● **Instructions for the task**: Only the number is wanted: tally the lines below that contain the word "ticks".

################

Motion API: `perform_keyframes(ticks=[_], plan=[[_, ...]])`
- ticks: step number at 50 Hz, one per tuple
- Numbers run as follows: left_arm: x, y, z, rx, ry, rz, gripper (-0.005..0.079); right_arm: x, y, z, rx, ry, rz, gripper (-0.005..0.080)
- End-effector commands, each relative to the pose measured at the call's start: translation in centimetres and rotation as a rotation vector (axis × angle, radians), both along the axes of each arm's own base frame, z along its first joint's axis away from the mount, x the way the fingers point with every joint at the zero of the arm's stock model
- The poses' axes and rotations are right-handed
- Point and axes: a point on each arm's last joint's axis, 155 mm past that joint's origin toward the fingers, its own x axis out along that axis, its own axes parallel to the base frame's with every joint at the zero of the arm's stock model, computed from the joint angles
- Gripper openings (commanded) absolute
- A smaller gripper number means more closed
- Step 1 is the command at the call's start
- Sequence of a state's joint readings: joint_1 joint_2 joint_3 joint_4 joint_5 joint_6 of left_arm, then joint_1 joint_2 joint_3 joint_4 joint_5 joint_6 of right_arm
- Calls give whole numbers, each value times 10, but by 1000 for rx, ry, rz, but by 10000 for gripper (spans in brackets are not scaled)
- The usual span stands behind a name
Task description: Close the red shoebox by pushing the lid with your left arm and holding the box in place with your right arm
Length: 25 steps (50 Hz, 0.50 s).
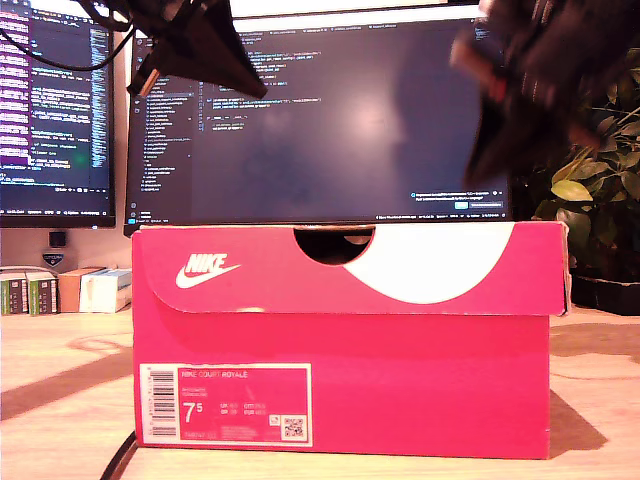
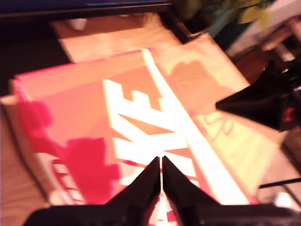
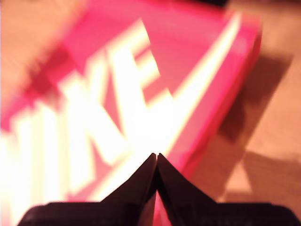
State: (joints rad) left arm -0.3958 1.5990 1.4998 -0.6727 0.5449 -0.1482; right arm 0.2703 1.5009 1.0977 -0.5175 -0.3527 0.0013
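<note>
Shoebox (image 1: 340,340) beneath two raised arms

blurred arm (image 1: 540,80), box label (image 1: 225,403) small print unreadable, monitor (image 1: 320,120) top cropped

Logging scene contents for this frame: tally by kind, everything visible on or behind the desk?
Red shoebox: 1
Monitors: 2
Grippers: 2, my first gripper and my second gripper, jaws shut on both
Potted plant: 1
Small boxes at the exterior view's left: count unclear, about 4
Total: about 10
</note>
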Motion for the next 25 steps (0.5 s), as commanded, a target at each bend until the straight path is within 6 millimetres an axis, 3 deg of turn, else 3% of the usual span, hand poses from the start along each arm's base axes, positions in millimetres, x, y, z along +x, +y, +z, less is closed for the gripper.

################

● **Answer to this problem**: 2